SOCIAL SECURITY by Chuck Stovall
Hard to believe, but it’s been five years since Social Security’s Retirement Estimator debuted. Within months of first becoming available, the online Estimator was praised as one of the best services on the Internet, and it has consistently retained its excellent rating every year.
Results from the American Customer Satisfaction Index show Social Security’s online Retirement Estimator is consistently one of the highest-rated services on the web—even higher than the websites of many other public or private sector agencies and companies, including Netflix and Amazon.

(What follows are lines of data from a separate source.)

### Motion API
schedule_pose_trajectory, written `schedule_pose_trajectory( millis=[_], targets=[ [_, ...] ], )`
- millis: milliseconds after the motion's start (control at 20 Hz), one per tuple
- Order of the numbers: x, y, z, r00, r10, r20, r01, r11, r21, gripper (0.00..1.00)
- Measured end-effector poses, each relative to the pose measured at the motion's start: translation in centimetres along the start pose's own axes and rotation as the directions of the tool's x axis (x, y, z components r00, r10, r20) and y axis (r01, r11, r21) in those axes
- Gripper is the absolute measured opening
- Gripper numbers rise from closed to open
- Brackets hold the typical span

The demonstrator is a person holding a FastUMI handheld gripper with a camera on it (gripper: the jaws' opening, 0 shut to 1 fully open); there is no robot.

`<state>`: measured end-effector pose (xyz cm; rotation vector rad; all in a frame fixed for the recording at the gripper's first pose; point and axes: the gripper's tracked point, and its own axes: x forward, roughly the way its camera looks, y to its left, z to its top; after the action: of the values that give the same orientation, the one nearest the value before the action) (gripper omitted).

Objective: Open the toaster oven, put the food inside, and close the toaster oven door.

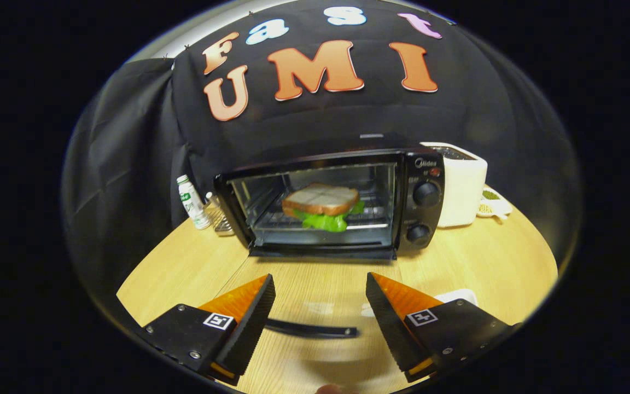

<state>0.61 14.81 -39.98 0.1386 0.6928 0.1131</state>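
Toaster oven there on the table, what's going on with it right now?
The toaster oven stands open, its glass door folded down flat toward the gripper. A sandwich with lettuce already sits on the rack inside. The hand-held gripper hovers open above the lowered door, its handle between the fingers, nothing gripped. Closing the door remains.

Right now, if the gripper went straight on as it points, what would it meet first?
Probably the white-bread lettuce sandwich inside the open black toaster oven; its black door handle sits low between the gripper's open jaws. Depth unclear.
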Motion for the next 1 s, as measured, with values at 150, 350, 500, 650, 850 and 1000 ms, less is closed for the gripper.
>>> schedule_pose_trajectory(
  millis=[150,350,500,650,850,1000],
  targets=[
    [-0.7,-0.4,-2.1,0.999,0.007,-0.037,-0.007,1.0,-0.003,0.99],
    [-2.1,-0.5,-4.2,0.998,0.015,-0.061,-0.017,0.999,-0.035,0.99],
    [-2.4,-0.5,-6.1,0.996,0.011,-0.092,-0.016,0.998,-0.063,0.99],
    [-2.1,-0.5,-8.1,0.991,0.016,-0.135,-0.027,0.997,-0.078,0.99],
    [-0.5,-0.8,-9.7,0.984,-0.001,-0.181,-0.014,0.997,-0.081,0.99],
    [0.6,-0.9,-10.2,0.981,-0.02,-0.192,-0.003,0.993,-0.115,0.99]
  ],
)
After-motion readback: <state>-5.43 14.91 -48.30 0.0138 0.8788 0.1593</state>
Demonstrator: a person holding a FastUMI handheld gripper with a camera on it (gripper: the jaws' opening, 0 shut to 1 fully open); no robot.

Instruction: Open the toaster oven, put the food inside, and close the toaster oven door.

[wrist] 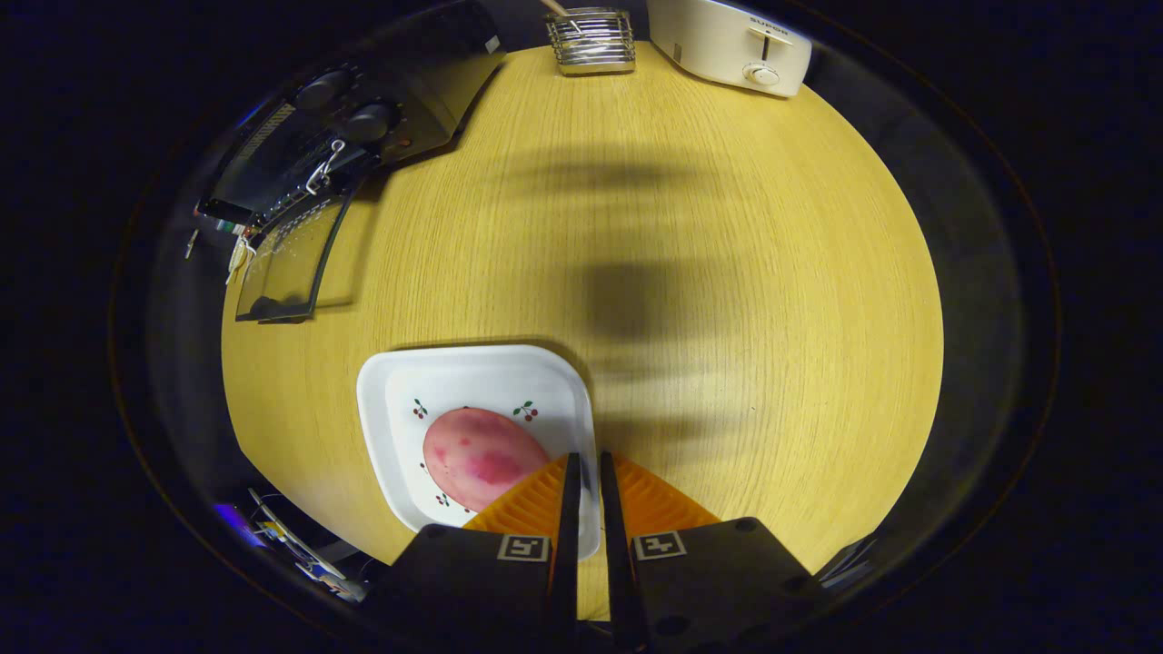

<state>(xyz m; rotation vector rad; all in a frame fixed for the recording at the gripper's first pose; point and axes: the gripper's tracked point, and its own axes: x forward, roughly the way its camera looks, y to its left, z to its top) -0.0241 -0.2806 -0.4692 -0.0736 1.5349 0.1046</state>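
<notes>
Yellow wood-grain table (690, 227), pink food on a plate, oven door already hanging open.

The gripper (582, 468) sits above the near edge of the table with its two fingers nearly touching, just a thin slit between them and nothing held in it. The food (477, 454), a reddish-pink oval lump, lies on a white square plate (382, 400) with little cherry prints, just ahead of the fingers and off to their left, with one finger overlapping its near end in the gripper view. The black toaster oven (382, 100) stands at the far left corner, its glass door (291, 263) dropped down toward the table. Far beyond the fingers are a wire rack (591, 41) and a white toaster (727, 41).
</notes>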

Every year millions of people use the Retirement Estimator. You can too at www.socialsecurity.gov/estimator. Prefer to do your business in Spanish? You can find it at www.segurosocial.gov/calculador, too.
The Retirement Estimator is a convenient, secure, and quick financial planning tool that lets workers calculate how much they might expect to receive in Social Security benefits when they retire. The attractive feature of this calculator is that it uses your earnings information on file at Social Security without displaying your personal information. You get an instant, personalized estimate of your future retirement benefits.
The Estimator even gives you the opportunity to run different scenarios and “what if” situations. For example, you can change the date you expect to retire or change expected future earnings to create and compare different retirement options. This can help you as you plan for your future.
To use the Retirement Estimator, you must have enough Social Security credits to qualify for benefits, and you cannot currently be receiving benefits.
Join the celebration! Experience the popular online service now by visiting Social Security’s Retirement Estimator at www.socialsecurity.gov/estimator. Then, once you’ve sketched out your retirement plans, you’ll know where to go when the time comes to apply for benefits: online at www.socialsecurity.gov.
Happy fifth anniversary, Retirement Estimator!